„Bild“ an Kurz: „Werden Sie nicht zum Herzlos-Kanzler“

In der Debatte über die Flüchtlingsaufnahme aus Moria appelliert auch die deutsche „Bild“ in ihrer Onlineausgabe an Bundeskanzler Sebastian Kurz (ÖVP), eine Kursänderung vorzunehmen. Kurz solle sich die Bilder aus Moria „noch einmal ganz genau anschauen“ und etwa Eltern mit Kindern unter zehn Jahren aufnehmen, heißt es in einem gestern Nachmittag veröffentlichten Kommentar. „Werden Sie nicht zum Herzlos-Kanzler, Herr Kurz!“

Kurz stehe „wie kein anderer europäischer Regierungschef für einen harten Kurs in der Flüchtlingspolitik“, schreibt das Boulevardmedium. Auch weil er im Jahr 2016 als Außenminister entscheidend zur Schließung der Balkan-Route beigetragen habe, „wird in der Debatte um den richtigen Flüchtlingskurs in Europa auf ihn ganz genau geschaut“.
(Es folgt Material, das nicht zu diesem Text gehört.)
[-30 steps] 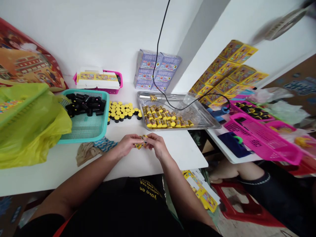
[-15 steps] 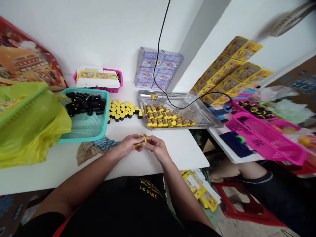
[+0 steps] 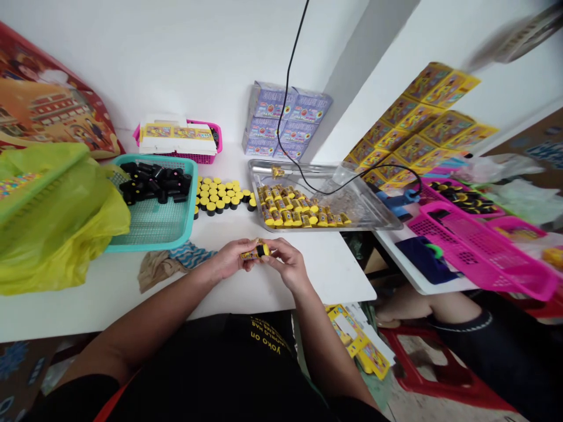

Situation „nicht vergleichbar“

„Aber das, was er nach dem Feuer im Flüchtlingslager Moria sagt und nicht (!) tut, wird immer mehr zum Herzlos-Kurs“, kritisiert „Bild“. Der Vergleich mit dem Jahr 2015 sei „irreführend, weil die Situation keinesfalls vergleichbar ist“. Damals habe es einen durch den Syrien-Krieg und die Politik des türkischen Präsidenten Recep Tayyip Erdogan ausgelösten „Massen-Strom“ sowie „einen direkten Weg bis nach Österreich oder Deutschland“ gegeben. „All das ist heute anders.“

„Der österreichische Bundeskanzler sollte sich die Bilder und Videos aus Moria noch einmal ganz genau anschauen: Diese Kinder brauchen JETZT Hilfe, wir müssen sie aus dem Dreck befreien. Kurz könnte mit gutem Beispiel vorangehen, wenn er wirklich ein moderner konservativer Regierungschef mit christlichen Werten und Vorbild sein will. Er könnte sagen, dass sein Land bereit ist, zum Beispiel Kinder unter zehn Jahren mit ihren Eltern sofort aufzunehmen.“

Der Kommentar wurde vom stellvertretenden „Bild“-Chefredakteur Paul Ronzheimer verfasst, der ein guter Kenner des ÖVP-Chefs ist. Vor knapp drei Jahren hatte Ronzheimer eine Biografie über Kurz verfasst, der dem deutschen Journalisten dafür auch seltenen Zugang zu seiner Familie gewährte.